# Task goal
Each line of the records below that holds "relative" should be returned.

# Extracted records
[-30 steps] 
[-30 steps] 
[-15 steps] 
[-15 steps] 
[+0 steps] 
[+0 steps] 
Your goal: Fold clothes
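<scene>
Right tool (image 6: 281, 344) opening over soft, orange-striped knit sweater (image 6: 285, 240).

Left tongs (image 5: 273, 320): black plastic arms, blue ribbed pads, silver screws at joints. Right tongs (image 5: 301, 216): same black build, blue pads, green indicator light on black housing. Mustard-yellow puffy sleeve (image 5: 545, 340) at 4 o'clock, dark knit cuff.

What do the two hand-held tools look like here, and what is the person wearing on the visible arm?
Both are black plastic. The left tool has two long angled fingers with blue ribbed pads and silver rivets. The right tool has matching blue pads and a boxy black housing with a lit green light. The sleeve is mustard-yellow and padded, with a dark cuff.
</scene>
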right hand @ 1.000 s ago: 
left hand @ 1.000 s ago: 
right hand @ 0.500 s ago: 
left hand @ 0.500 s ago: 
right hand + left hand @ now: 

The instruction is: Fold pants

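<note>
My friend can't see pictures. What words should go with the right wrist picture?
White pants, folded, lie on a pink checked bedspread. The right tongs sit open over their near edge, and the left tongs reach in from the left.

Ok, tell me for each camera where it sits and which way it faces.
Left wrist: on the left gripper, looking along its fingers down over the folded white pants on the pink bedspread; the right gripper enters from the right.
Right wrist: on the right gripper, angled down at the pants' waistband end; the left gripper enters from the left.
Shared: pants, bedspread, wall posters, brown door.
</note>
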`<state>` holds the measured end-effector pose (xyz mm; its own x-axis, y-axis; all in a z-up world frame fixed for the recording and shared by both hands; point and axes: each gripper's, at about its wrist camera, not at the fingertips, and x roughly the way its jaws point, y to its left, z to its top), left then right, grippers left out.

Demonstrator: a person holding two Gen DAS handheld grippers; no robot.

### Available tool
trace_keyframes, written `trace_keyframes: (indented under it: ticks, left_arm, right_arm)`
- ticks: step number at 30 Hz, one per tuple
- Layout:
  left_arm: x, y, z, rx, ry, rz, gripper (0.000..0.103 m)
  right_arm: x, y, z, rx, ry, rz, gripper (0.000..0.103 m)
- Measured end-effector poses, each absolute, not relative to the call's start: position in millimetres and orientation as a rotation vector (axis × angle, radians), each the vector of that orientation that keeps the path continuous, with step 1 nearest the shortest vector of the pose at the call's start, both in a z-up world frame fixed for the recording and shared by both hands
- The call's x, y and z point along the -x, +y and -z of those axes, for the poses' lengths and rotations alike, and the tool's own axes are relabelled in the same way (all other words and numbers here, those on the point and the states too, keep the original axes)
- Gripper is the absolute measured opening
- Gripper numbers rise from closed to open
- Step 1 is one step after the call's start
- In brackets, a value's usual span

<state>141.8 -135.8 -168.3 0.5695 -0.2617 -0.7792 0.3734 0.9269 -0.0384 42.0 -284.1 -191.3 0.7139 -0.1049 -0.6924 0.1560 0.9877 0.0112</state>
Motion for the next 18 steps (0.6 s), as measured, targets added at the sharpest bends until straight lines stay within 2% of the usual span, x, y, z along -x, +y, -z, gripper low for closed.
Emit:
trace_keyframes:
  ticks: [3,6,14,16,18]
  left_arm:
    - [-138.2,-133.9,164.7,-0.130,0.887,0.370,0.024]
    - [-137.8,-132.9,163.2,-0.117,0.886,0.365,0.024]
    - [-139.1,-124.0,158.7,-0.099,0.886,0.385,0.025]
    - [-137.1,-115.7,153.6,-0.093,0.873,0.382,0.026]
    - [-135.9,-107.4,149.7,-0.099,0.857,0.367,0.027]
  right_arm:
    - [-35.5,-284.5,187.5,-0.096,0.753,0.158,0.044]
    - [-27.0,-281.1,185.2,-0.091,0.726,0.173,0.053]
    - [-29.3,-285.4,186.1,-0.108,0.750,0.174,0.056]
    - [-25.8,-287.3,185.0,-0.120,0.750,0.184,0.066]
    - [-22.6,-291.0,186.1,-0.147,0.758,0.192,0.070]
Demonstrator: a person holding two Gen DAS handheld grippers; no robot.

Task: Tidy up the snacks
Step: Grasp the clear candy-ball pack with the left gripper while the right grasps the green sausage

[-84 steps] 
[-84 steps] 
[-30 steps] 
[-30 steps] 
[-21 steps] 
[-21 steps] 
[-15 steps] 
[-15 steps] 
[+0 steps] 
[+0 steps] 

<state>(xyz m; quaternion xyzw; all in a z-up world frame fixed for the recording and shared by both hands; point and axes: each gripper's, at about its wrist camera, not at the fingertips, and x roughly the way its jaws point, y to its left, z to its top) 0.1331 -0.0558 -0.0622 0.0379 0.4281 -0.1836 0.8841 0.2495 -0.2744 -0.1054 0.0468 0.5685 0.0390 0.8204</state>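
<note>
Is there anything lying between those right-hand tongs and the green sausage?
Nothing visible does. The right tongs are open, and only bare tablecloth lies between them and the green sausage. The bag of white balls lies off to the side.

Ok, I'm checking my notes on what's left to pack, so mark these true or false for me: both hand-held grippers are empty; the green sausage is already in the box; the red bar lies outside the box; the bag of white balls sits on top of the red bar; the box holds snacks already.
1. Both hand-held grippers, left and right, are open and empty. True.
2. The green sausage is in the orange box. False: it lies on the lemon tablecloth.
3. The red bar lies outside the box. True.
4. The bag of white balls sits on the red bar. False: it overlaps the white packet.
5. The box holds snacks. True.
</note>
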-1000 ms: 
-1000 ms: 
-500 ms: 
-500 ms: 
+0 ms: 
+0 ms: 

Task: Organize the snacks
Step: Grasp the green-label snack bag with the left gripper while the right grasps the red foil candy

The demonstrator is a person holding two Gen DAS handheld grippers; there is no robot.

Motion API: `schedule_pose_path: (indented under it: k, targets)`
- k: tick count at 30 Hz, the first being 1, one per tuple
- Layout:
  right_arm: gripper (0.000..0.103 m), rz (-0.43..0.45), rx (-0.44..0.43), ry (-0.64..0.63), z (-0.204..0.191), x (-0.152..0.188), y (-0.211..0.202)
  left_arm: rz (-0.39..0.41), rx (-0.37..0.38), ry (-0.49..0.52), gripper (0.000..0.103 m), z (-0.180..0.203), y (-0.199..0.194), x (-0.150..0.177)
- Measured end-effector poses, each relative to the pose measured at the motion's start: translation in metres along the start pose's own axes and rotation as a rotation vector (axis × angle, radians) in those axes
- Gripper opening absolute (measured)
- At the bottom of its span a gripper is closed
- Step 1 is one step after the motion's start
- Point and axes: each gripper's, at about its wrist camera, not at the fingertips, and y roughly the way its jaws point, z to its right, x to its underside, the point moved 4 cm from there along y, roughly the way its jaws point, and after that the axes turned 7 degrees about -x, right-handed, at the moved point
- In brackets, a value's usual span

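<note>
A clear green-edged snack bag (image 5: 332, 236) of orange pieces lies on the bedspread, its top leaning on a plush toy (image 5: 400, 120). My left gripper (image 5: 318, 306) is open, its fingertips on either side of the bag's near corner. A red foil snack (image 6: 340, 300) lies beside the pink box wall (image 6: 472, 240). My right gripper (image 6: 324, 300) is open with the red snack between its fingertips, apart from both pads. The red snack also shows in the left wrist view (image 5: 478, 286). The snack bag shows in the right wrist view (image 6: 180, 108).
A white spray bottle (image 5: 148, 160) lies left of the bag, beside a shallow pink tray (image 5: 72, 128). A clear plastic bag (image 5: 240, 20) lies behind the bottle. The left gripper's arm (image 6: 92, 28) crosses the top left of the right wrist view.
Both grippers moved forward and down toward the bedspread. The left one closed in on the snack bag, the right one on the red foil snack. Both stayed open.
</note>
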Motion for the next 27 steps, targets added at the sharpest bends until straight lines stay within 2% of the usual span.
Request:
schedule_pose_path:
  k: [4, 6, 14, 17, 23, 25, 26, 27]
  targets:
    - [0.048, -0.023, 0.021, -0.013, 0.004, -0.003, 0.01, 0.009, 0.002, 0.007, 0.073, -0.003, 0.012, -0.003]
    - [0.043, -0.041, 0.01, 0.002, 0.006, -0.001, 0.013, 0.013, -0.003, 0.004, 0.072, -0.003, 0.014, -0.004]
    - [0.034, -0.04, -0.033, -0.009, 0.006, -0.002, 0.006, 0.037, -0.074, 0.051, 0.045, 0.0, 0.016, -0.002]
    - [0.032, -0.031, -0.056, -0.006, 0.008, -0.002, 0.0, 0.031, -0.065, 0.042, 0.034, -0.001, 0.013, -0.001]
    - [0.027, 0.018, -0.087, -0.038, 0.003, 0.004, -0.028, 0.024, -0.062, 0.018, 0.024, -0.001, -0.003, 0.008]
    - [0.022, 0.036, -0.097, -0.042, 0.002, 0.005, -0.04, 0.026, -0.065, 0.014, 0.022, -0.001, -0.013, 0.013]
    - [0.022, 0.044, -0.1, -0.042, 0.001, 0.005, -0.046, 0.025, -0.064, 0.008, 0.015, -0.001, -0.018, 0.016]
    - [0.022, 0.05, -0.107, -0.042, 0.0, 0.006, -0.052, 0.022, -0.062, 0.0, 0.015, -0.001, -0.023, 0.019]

# Exercise solution
- Measured end-effector poses, each absolute, not relative to the call's start: position in millimetres and orientation as a rotation vector (axis × angle, radians), each the vector of that orientation that keeps the path continuous, with step 1 nearest the shortest vector of the pose at the call's start, both in a z-up world frame fixed for the recording and shared by both hands
- Measured end-effector poses, each relative to the pose measured at the motion's start: translation in metres along the start pose's own axes and rotation as a rotation vector (axis × angle, radians) in those axes

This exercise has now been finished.